Вспыхнувшее пламя ненависти, которое она еще недавно разжигала по отношению к своему бывшему жениху, теперь едва тлело, готовое совсем потухнуть. Он не виноват в смерти Эммы, в этом больше не было сомнений. Она отважилась вспомнить нежность его губ на своих губах и то чувство защищенности, которое исходило от его рук, обвивавших ее дрожащее тело.
– Я должна прочитать, все прочитать, – прошептала она.
Порыв ветра чуть не задул свечу. Повернувшись, чтобы сесть поудобнее, Жасент случайно уронила драгоценный блокнот. Она наклонилась, подняла его за одну из картонных обложек, и одна из последних страниц раскрылась перед ней. Эта страница была помечена датой, которая должна была наступить через семь месяцев: 26 декабря 1928 года. По сути, она должна была бы оставаться пустой.
«Кажется, это письмо!»
Это действительно было письмо – Жасент очень быстро в этом убедилась, несмотря на слабый свет свечи.
– Но… что это значит?
Некоторые слова были перечеркнуты. Она читала то, что очень походило на черновик – черновик прощального письма, которое Эмма Клутье написала своему таинственному возлюбленному.
Сен-Прим, улица Лаберж, вторник, 29 мая, 1928, утро
Жасент заснула посреди ночи в каком-то неопределенном состоянии смятения и тревоги, после того как прочитала весь Эммин дневник, от корки до корки.

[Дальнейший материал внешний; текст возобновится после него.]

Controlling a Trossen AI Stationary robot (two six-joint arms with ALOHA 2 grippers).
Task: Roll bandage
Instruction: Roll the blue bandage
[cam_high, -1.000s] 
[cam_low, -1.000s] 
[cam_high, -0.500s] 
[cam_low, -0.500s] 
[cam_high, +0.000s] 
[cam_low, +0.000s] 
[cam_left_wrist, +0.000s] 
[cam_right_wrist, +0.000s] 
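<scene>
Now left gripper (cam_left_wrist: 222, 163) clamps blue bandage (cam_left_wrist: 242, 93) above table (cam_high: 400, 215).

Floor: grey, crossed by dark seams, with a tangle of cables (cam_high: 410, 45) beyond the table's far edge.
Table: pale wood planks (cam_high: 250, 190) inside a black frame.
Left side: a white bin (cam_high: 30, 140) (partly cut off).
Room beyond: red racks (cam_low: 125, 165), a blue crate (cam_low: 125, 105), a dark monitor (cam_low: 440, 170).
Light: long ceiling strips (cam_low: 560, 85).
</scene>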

Часто при этом она прерывала чтение, вполголоса вопрошая:
– Зачем она это письмо написала дважды?
Этот вопрос не давал Жасент покоя, разрывая ей сердце, и без того подверженное суровому испытанию. Она не находила ответа. Еще немного – и она побежала бы к Матильде, а может, разбудила бы все свое семейство, чтобы призвать их в свидетели или устроить что-то вроде семейного совета. Наконец силы ее иссякли, и ей удалось провалиться в сон.

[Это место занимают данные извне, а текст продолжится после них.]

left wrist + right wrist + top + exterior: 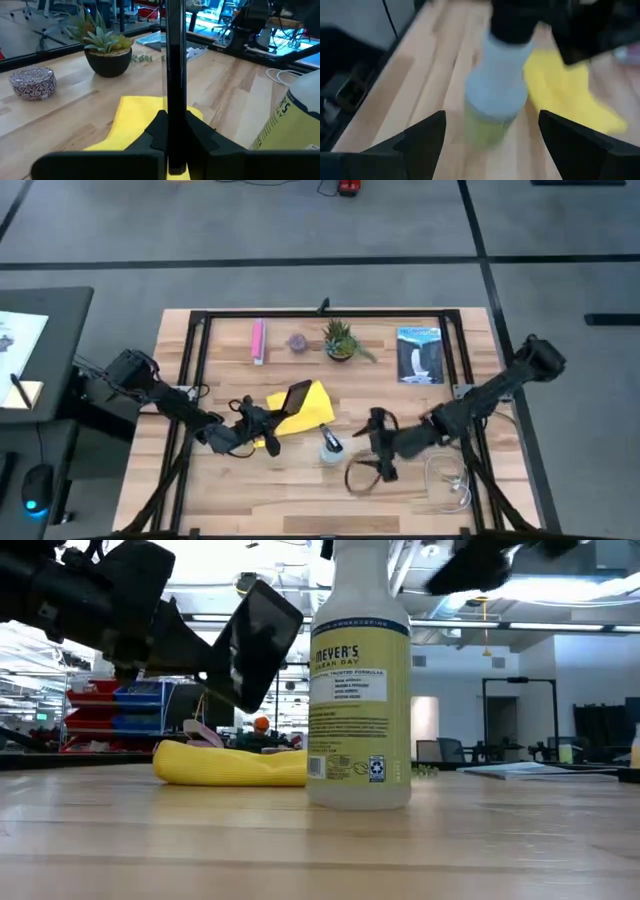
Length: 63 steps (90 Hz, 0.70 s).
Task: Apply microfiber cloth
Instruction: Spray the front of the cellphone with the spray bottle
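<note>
Yellow microfiber cloth [312, 412] lies mid-table beneath the black phone [297, 397] your left gripper [262, 423] pinches edge-on, and your right gripper [372, 442] gapes beside the spray bottle [358, 675], so one careless swing topples it.

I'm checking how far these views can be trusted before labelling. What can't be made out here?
- Phone screen: left wrist view shows it edge-on only.
- Microfiber cloth: low view, its right end hidden behind the spray bottle.
- Spray bottle nozzle: cut off by the low view's top edge; blurred in the right wrist view.
</note>
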Available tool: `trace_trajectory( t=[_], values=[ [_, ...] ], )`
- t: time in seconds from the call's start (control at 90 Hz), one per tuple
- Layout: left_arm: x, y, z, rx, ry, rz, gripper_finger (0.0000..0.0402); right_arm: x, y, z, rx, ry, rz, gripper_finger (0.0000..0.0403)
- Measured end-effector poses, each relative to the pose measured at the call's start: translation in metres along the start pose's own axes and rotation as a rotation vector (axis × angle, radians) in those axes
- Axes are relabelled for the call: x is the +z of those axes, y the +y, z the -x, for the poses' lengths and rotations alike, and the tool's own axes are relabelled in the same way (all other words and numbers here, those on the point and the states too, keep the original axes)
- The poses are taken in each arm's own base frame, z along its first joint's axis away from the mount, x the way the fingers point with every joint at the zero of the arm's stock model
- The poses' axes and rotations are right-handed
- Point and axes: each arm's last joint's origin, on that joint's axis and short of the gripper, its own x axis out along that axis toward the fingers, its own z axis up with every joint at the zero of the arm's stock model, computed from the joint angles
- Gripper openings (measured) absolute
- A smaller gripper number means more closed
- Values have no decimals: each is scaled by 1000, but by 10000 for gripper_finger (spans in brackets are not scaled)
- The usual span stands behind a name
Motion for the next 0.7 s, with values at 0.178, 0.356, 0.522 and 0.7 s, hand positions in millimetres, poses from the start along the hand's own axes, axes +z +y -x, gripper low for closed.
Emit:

Уже забрезжил рассвет, когда сон, походивший на кошмар, перенес ее в общество погибшей сестры. Эмма поднялась из своего гроба, стоящего прямо на земле посреди главной улицы в деревне, возле церкви. Одетая в красное платье, с сумкой на плече, она раздраженным жестом поправила волосы, почти механическими движениями поворачивая голову и глядя поочередно то направо, то налево. Словно по волшебству, откуда-то появился Паком. На нем был его воскресный костюм, он смеялся и пытался обнять Эмму за талию.

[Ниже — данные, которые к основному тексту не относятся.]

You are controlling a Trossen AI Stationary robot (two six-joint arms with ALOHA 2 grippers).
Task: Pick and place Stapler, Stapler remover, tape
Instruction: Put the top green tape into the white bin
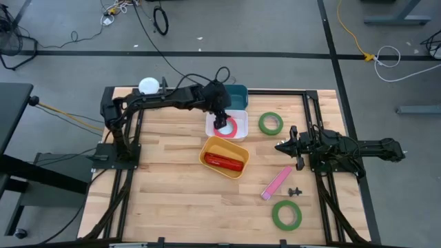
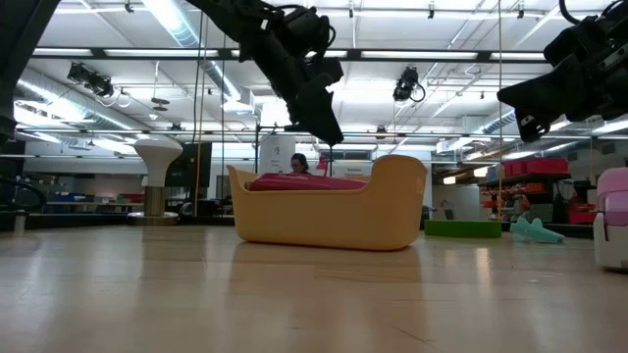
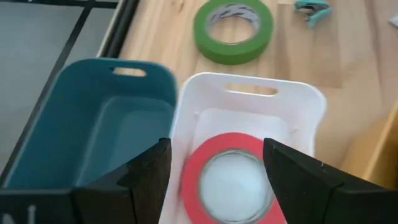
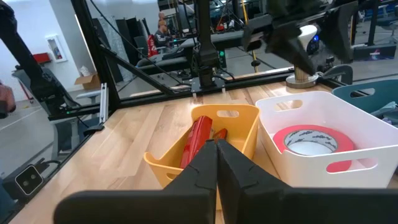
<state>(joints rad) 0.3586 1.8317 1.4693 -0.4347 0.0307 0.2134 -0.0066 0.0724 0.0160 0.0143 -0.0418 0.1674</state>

– Ты милый, из тебя будет хороший муж! – напевала Эмма визгливым голосом, затем тоже принялась смеяться пронзительным смехом помешанной, который сменился продолжительным, исполненным ужаса криком.
Жуткий крик все не стихал – он и разбудил Жасент. Объятая почти животным страхом, девушка, прерывисто дыша, села на кровати. Постепенно она стала узнавать знакомую обстановку чердака, где бабушка с дедушкой складывали старую мебель. Однако крик не прекращался. Вскоре ей удалось разобрать громкие умоляющие возгласы Лорика, смешанные с отцовскими выкриками.
– Боже мой, мама!
Жасент увидела, что заснула, даже не сняв ни чулок, ни черного шерстяного платья. Она обулась и, перепрыгивая через ступеньки, побежала к комнате, где накануне Альберту уложили в постель. От открывшегося перед ней зрелища в ее жилах застыла кровь. Мать в нервном припадке корчилась в одеялах. Сидони и Лорик держали ей руки. Дедушка в одних кальсонах, с худыми голыми лодыжками, прислонившись к стене, молился, рыдая. Что касается Шамплена, то он, неряшливо одетый, с всклокоченным волосами и диким выражением лица, пытался грубо урезонить супругу.